Menuju konten utama

Menyingkirkan MUI, Mengambil Alih Sertifikasi Halal

Undang-Undang Jaminan Produk Halal bakal menugaskan lembaga baru untuk menerbitkan sertifikasi halal. Nantinya, sertifikasi halal akan dilakukan oleh BPJPH, yang kewenangannya di bawah Kementerian Agama. Dana sertifikasi halal nantinya akan masuk ke kantong negara. MUI agaknya harus ikhlas. Namun, keberadaan lebih dari satu LPH (Lembaga Pemeriksa Halal) dinilai berpotensi menimbulkan multiinterpretasi atas kehalalan sebuah produk.

Menyingkirkan MUI, Mengambil Alih Sertifikasi Halal
Label Halal MUI tertempel di kaca gerai Solaria, Jakarta. tirto/tf subarkah

tirto.id - Setahun lagi, MUI akan kehilangan hak atas penerbitan sertifikasi halal. Lembaganya para alim ulama itu harus menyerahkan kewenangan menerbitkan sertifikasi halal kepada Badan Penyelenggara Jaminan Produk Halal (BPJPH). Meski demikian, MUI masih dilibatkan dalam pemberian fatwa halal maupun haram.

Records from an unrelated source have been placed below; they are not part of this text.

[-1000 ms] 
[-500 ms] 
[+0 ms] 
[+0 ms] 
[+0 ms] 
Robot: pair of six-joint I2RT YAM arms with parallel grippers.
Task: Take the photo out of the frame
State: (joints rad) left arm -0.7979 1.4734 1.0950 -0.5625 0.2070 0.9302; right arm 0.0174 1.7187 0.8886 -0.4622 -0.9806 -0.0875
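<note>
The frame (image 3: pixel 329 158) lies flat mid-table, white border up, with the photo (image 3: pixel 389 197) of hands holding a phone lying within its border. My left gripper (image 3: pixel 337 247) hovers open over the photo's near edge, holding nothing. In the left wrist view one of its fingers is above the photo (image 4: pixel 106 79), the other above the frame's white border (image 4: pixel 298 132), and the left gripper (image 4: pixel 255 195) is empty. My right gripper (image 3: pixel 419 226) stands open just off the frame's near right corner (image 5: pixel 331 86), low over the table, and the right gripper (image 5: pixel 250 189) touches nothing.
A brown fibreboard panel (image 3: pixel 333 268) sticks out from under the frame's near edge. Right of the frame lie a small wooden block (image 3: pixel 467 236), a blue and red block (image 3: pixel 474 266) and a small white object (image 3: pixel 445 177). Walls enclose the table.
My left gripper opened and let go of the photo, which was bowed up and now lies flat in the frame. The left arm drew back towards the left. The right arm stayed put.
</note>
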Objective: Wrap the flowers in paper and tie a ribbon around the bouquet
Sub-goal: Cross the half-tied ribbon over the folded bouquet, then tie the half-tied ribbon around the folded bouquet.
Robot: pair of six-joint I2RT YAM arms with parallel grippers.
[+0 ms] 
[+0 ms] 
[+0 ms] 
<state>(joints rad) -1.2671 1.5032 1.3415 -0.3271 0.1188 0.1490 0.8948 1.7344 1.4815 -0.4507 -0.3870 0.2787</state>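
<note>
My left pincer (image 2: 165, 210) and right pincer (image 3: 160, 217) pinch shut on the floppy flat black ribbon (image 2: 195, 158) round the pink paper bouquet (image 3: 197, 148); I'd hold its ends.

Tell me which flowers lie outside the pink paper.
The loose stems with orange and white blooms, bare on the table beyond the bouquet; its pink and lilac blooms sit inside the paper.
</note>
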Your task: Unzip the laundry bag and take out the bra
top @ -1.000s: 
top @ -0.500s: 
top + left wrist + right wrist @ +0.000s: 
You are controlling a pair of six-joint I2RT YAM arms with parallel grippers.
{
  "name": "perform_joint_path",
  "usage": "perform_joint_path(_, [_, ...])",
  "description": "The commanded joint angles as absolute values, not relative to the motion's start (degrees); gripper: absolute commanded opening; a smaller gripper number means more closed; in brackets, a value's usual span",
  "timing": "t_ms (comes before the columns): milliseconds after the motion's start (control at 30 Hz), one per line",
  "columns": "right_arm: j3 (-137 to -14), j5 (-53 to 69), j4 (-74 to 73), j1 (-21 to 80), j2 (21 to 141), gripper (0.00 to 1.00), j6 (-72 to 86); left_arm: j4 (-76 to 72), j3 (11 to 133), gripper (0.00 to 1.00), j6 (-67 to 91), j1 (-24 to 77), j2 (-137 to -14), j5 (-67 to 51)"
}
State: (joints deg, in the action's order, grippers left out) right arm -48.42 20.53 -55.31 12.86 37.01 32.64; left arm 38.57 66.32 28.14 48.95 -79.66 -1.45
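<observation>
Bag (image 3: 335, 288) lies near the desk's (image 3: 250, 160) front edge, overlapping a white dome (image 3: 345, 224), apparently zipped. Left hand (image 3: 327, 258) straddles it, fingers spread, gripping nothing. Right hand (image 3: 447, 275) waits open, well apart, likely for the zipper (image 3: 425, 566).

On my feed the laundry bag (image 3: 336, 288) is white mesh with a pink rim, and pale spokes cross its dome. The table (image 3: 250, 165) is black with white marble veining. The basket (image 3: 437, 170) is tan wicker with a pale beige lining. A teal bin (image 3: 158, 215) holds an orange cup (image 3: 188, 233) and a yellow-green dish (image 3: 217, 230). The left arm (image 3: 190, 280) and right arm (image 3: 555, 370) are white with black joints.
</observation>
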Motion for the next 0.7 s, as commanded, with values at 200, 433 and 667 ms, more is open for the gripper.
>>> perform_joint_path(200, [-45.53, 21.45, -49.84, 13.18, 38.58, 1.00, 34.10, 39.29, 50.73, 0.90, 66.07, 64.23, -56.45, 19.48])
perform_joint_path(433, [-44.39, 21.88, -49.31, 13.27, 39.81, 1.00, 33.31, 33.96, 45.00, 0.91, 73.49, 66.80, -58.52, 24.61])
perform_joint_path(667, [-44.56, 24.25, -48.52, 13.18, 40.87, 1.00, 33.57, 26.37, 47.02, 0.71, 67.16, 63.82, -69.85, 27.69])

BPJPH merupakan lembaga yang pembentukannya merupakan amanat dari Undang-Undang Nomor 33 tahun 2014 tentang Jaminan Produk Halal (JPH). UU JPH yang disahkan Presiden Susilo Bambang Yudhoyono pada 17 Oktober 2014 itu, mengamanatkan pembentukan BPJPH paling lambat tiga tahun setelah UU disahkan atau pada 2017.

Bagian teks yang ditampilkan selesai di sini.